What you will do
The whole of the data is to be returned without a single change.

Material provided
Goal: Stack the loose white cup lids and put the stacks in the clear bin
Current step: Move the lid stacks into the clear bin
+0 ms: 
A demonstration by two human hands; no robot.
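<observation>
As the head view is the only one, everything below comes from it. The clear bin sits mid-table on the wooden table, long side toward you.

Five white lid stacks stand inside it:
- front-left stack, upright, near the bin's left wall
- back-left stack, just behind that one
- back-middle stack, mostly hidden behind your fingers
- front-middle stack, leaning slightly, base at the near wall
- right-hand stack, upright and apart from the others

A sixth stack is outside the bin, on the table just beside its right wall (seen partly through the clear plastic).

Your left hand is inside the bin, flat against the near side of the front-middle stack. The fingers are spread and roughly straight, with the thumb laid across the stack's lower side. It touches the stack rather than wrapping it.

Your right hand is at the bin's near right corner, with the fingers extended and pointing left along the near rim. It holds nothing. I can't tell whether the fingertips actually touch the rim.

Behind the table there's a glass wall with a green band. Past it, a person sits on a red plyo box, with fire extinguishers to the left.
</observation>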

Task solution
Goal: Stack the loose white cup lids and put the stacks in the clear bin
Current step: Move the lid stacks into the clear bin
+0 ms: 
A demonstration by two human hands; no robot.
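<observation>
As the head view is the only one, everything below comes from it. The clear bin sits mid-table on the wooden table, long side toward you.

Five white lid stacks stand inside it:
- front-left stack, upright, near the bin's left wall
- back-left stack, just behind that one
- back-middle stack, mostly hidden behind your fingers
- front-middle stack, leaning slightly, base at the near wall
- right-hand stack, upright and apart from the others

A sixth stack is outside the bin, on the table just beside its right wall (seen partly through the clear plastic).

Your left hand is inside the bin, flat against the near side of the front-middle stack. The fingers are spread and roughly straight, with the thumb laid across the stack's lower side. It touches the stack rather than wrapping it.

Your right hand is at the bin's near right corner, with the fingers extended and pointing left along the near rim. It holds nothing. I can't tell whether the fingertips actually touch the rim.

Behind the table there's a glass wall with a green band. Past it, a person sits on a red plyo box, with fire extinguishers to the left.
</observation>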

The exercise is complete.